Risks This study may involve slightly more than minimal risk. Risk of participation in this study may be failure of combination therapy to potentiate pain reduction. Since patients will be randomized into treatment or placebo groups, they will not have the ability to choose a treatment option. Acetaminophen can be given at any age, however, there is a risk of liver toxicity in overdose. Ibuprofen has common side effects of gastrointestinal and renal effects including gastric irritation and acute renal injury. These risks, however, are considered to be minimal the medications are given as a single weight-based dose.

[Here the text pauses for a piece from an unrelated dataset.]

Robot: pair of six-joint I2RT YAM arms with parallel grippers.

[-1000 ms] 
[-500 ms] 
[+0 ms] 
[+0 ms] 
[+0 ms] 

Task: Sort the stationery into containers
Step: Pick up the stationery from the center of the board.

Data Analysis Baseline and post-treatment pain scores at 1 and 2 hours will be documented. Categorical data will be compared using the chi-squared test. Continuous data will be compared using the Mann-Whitney test for non-normally distributed data and t-test for normally distributed data. For our sample size calculation, we made the following assumptions: previous studies investigating pain scores in children have reported a decrease in pain score of 1 on a 10-point scale to be clinically significant. For this study, we assumed that a decrease in pain score of 2 would be clinically relevant. We used a standard deviation of 3 for our sample size calculation. We also assumed a 20% dropout rate and increased our sample size estimate by 15% to account for nonparametric data. Based on these assumptions, for our primary outcome, we estimated 50 patients would be needed in each group to have a power of 80% with an alpha of 0.05 to detect a difference of 2 in pain score between the two groups, with a standard deviation of 3. Data analyses of the pain scores will be based on the principle of intention to treat.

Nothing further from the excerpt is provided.